After garnering hundreds of posts from celebrities and fans over the past year, diners in Shanghai can finally enjoy Kiki noodles and Kiki tea.
In 1991, the first Kiki restaurant was founded in Taipei, specializing in combining Taiwan flavors and cooking techniques with Sichuan cuisine. Last March, the first Kiki Noodle Bar opened in Taipei, and six months later, Kiki Tea opened in Hong Kong.
Finally, in June, people on the Chinese mainland were able to get their first taste of the popular food phenomenon when Kiki Noodle Bar and Kiki Tea opened in Hong Kong Plaza, in the heart of Shanghai. Three new noodle dishes were specially created by Hong Kong chef Howard Cai and Japanese two Michelin-starred chef Mitsuru Konishi to celebrate the opening.

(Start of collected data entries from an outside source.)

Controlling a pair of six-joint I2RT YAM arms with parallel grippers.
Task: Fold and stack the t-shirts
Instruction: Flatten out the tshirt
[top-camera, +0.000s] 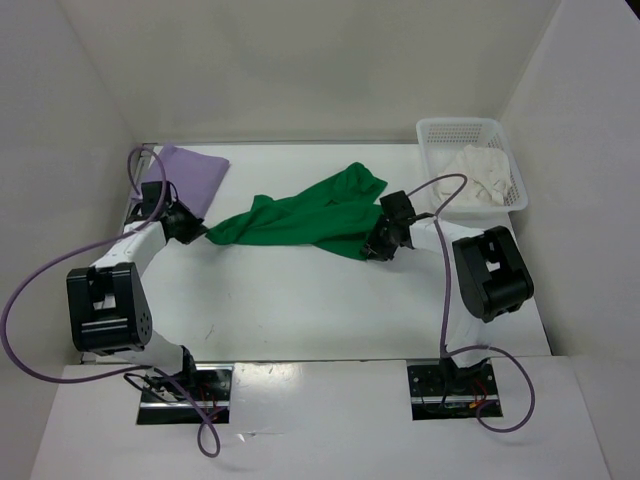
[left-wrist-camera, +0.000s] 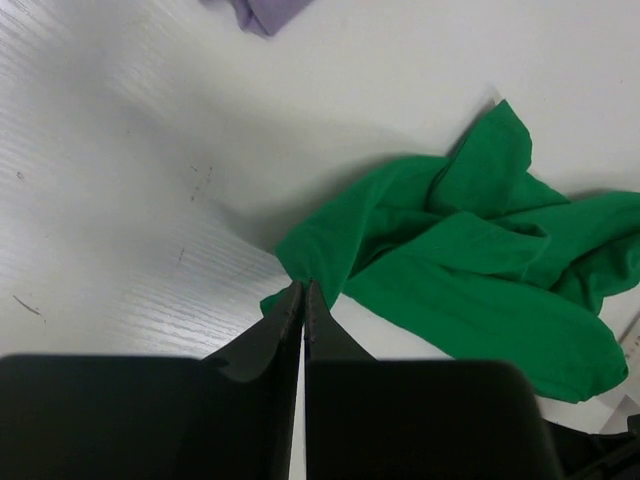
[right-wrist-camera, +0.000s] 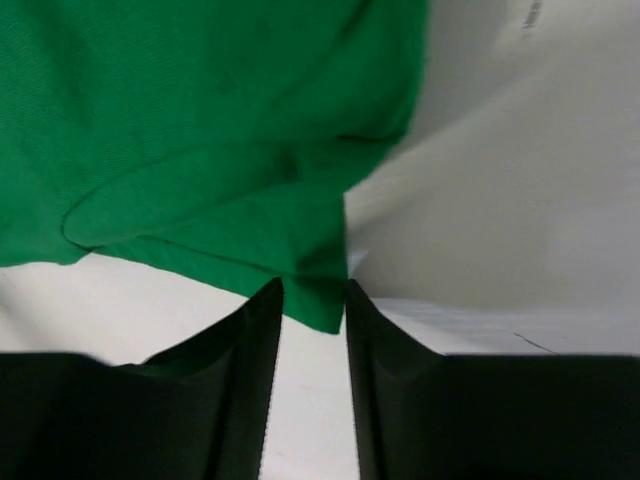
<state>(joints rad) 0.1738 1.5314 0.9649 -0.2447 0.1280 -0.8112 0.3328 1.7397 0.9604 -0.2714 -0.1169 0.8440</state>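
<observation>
Two black arms (top-camera: 105, 300) rise from a smooth white table (top-camera: 300, 310) walled in white. Three soft shirts show: a green shirt (top-camera: 300, 220) rumpled mid-frame, a lavender shirt (top-camera: 195, 172) folded flat at upper left, and a cream shirt (top-camera: 485, 172) crumpled in one plastic mesh basket (top-camera: 460, 125) at upper right. Left claw (left-wrist-camera: 303, 290) is clenched on the green shirt's corner. The right claw (right-wrist-camera: 314, 290) stands parted, with the hem between its jaws.

Black-and-white arms (top-camera: 105, 305), looping purple cables (top-camera: 443, 300)
</observation>
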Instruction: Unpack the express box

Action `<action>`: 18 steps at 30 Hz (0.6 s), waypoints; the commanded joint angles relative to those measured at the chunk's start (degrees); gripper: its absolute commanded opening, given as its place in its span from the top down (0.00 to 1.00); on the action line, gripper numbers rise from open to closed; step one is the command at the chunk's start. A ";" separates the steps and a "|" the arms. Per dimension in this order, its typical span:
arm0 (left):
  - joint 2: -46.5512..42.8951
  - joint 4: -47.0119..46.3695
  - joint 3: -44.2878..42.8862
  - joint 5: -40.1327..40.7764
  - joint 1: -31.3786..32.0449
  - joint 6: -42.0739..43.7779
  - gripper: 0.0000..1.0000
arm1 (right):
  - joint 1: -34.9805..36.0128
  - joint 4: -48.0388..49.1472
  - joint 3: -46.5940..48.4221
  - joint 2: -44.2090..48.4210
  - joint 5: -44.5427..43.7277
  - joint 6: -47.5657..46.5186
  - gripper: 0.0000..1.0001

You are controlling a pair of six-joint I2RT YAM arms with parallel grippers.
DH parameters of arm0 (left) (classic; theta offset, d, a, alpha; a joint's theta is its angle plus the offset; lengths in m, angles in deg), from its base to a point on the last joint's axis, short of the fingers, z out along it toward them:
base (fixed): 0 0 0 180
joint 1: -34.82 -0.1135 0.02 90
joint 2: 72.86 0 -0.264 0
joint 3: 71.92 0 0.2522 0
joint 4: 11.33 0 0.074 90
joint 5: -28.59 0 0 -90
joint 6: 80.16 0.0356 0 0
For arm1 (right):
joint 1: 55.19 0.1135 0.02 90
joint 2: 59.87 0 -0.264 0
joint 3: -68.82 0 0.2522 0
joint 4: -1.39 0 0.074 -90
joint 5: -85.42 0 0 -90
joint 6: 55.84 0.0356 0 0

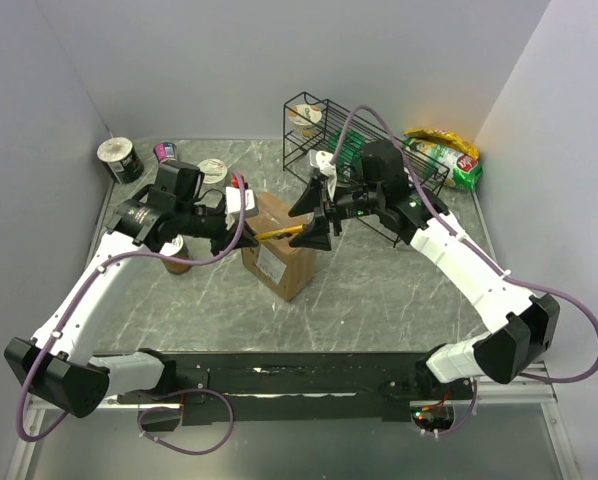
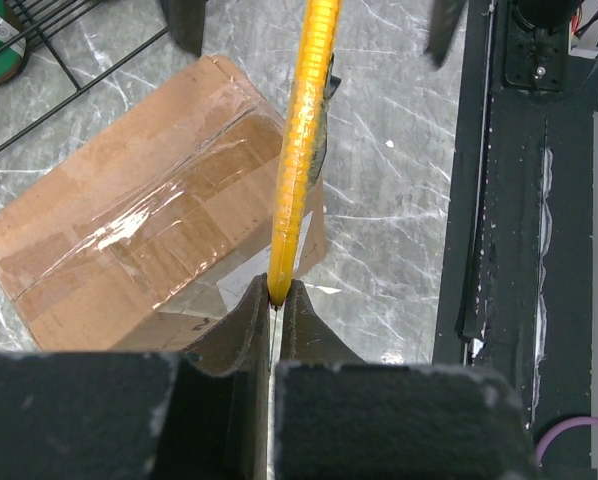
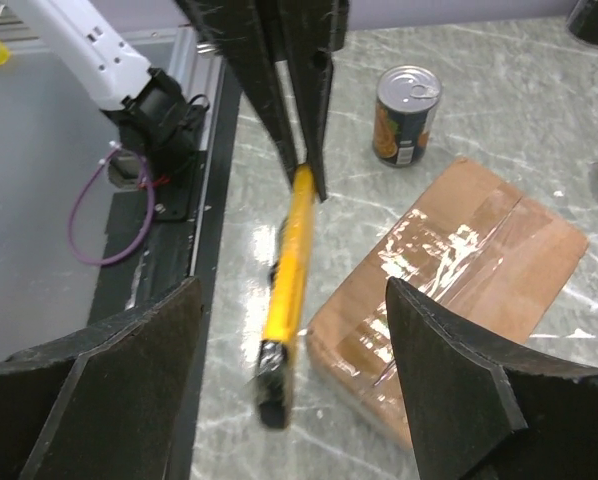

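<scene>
1. the left gripper (image 2: 276, 300) is clamped on one end of a slim yellow tool (image 2: 304, 150); in its wrist view the two dark jaws pinch the yellow bar with almost no gap between them.
2. the yellow tool sticks straight out from those jaws, and its far end is dark and blurred in the right wrist view.
3. the right gripper (image 3: 294, 290) stands wide open, its fingers (image 3: 129, 360) well apart on either side of the tool and touching nothing.
4. seen from above, the two grippers face each other over the middle of the table (image 1: 379, 300), with the tool reaching from the left one towards the right one.
5. the express box (image 1: 294, 270) stands on the table between and just below the grippers, near the middle, turned at an angle to the table edge.
6. clear tape runs along its closed top flaps, and a white label shows on the side facing the arm bases.
7. the tool hangs over the edge of the box's top; whether it touches the cardboard cannot be told.
8. a tin can (image 3: 407, 115) stands upright near the box, on the left arm's side.
9. a black wire rack (image 1: 319, 130) sits behind the right gripper, with snack bags (image 1: 444, 155) beside it at the back right.
</scene>
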 commanded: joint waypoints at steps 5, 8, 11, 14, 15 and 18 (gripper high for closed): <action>-0.14 -2.34 -2.42 -0.92 0.40 -2.63 0.99 | 2.27 10.30 -0.83 -1.94 0.34 4.34 0.27; -0.41 -3.21 -2.07 -0.83 0.49 -3.42 0.99 | 2.36 10.13 -0.57 -2.73 0.43 4.52 0.33; -0.24 -3.83 -1.98 -0.75 0.49 -4.04 0.99 | 2.44 9.61 0.13 -3.61 1.13 4.26 0.36; 0.20 -3.66 -2.15 -0.57 0.40 -4.30 0.99 | 2.36 8.99 0.83 -4.32 1.92 4.00 0.39; 0.38 -3.66 -2.24 -0.57 0.40 -4.56 0.99 | 2.36 8.64 0.93 -4.41 1.92 3.73 0.39; 0.73 -3.57 -2.59 -0.48 0.40 -4.39 0.99 | 2.45 8.11 1.10 -4.76 1.92 3.12 0.43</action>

“We are presenting Taiwan-style Sichuan cuisine at Kiki, which is less spicy and less oily, and does not have such a strong flavor,” says Huang Honghong, manager of Shanghai Kiki Noodle Bar.
“And we turn traditional Sichuan dishes into snacks which can be easily enjoyed by one person.”
All the noodles are made in their factory in Taiwan, and require exposure to the sun for 48 hours as part of the manufacturing process.
Mitsuru Konishi’s creation of noodles mixed with de-boned chicken and sesame sauce is the most popular dish, and incorporates both his French and Japanese culinary backgrounds.